Après la crise extrêmement sévère de 2008, les métropoles sont apparues comme des leviers essentiels de la reprise économique. Moteurs de la croissance nationale, elles étaient attendues pour redresser le pays. Leur attractivité auprès des investisseurs, des entreprises, mais également auprès d’une population dite «créative» a contribué au processus d’accumulation ou de métropolisation, aujourd’hui remis en cause.
Depuis plusieurs mois, la crise sanitaire a modifié les attentes envers ces grandes agglomérations. Fragilisées pour certains, hostiles et responsables de nos maux pour d’autres, les métropoles (1) doivent s’inventer un nouvel horizon. Aux injonctions d’attractivité-compétitivité semble se substituer des enjeux d’hospitalité et de résilience.

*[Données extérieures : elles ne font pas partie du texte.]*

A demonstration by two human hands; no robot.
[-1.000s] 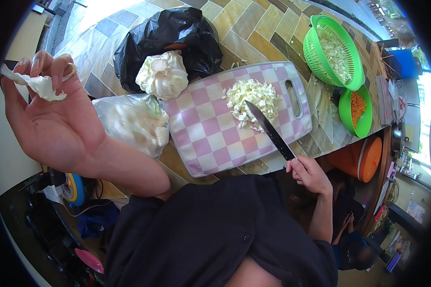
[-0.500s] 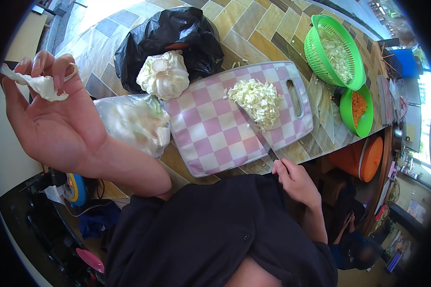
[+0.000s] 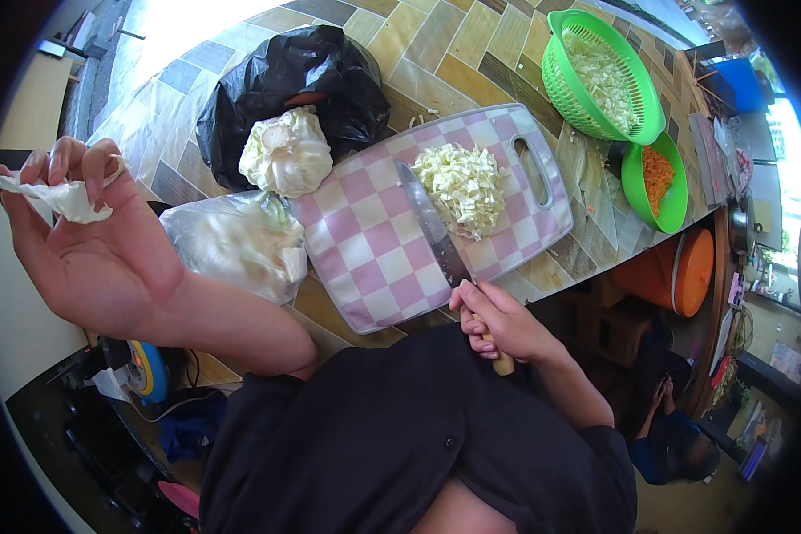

En matière de flux migratoire, il est souvent admis que les mobilités de longue distance se dirigent d’abord vers la ville-centre, avant d’alimenter les flux résidentiels vers les périphéries. En tant que porte d’entrée sur le territoire, la ville-centre constitue la clé de voûte de l’attractivité métropolitaine.
Tribune
Hospitalité
Une analyse des flux migratoires vers et depuis les aires métropolitaines montre une réalité plus nuancée. Tout d’abord, huit métropoles françaises sur 22 (soit plus d’un tiers) dérogent à ce modèle. Les arrivées sont plus faibles dans la ville-centre que dans les couronnes périurbaines à Paris, Bordeaux, Marseille, et même plus faibles dans la ville-centre que dans les espaces péri métropolitains à Nice, Lille, Metz, Rouen et Toulon. Dans ces huit métropoles, l’attractivité métropolitaine est fortement conditionnée par la qualité des espaces périphériques. Pour les quatorze autres, en revanche, la ville-centre demeure le point d’entrée privilégié. Pour autant des différences demeurent. Ainsi, dans l’aire métropolitaine de Strasbourg, 60% des nouveaux arrivants infranationaux s’installent dans la ville centre, alors qu’ils ne sont que 35% dans l’aire de Grenoble. Si l’on considère à présent les mêmes flux, mais en incluant les arrivées depuis l’étranger, la ville de Grenoble redevient très attractive, notamment auprès des étudiants internationaux.
Raisonnons à présent non plus en termes d’attractivité, mais en termes d’hospitalité. On considère toujours ces flux entrants, mais également la capacité des territoires à retenir les populations déjà installées, ainsi que leur capacité à accueillir tout type de population : des actifs et inactifs, des catégories socioprofessionnelles diverses, mais aussi des populations plus vulnérables, à l’image des jeunes migrants, hébergés par des collectifs citoyens souvent situés en dehors des métropoles. En embrassant la notion d’hospitalité et non plus seulement celle de l’attractivité, les complémentarités territoriales apparaissent essentielles. Ces panachages sont pluriels. Ils peuvent générer de la gentrification et de la spécialisation résidentielle, mais ils peuvent aussi être sources de différenciation, de diversification et de résilience.
Tribune
Ainsi, loin des analyses parfois rapides, souvent utopiques, qui visent à opposer les villes et les campagnes, se conjugue une multitude d’interrelations, plus ou moins durables, équitables et inclusives. C’est sur ces relations proches et lointaines que repose le vivre ensemble dans des espaces métropolisés, mais aussi les leviers d’action pour engager une transition écologique solidaire socialement, mais aussi spatialement.
(1) Les régions ou aires métropolitaines sont définies ici par la Métropole (ville-centre et communes hors ville-centre que nous appelons le périurbain) et leur hinterland situé à 50 km autour de la ville-centre, que nous appelons le péril métropolitain.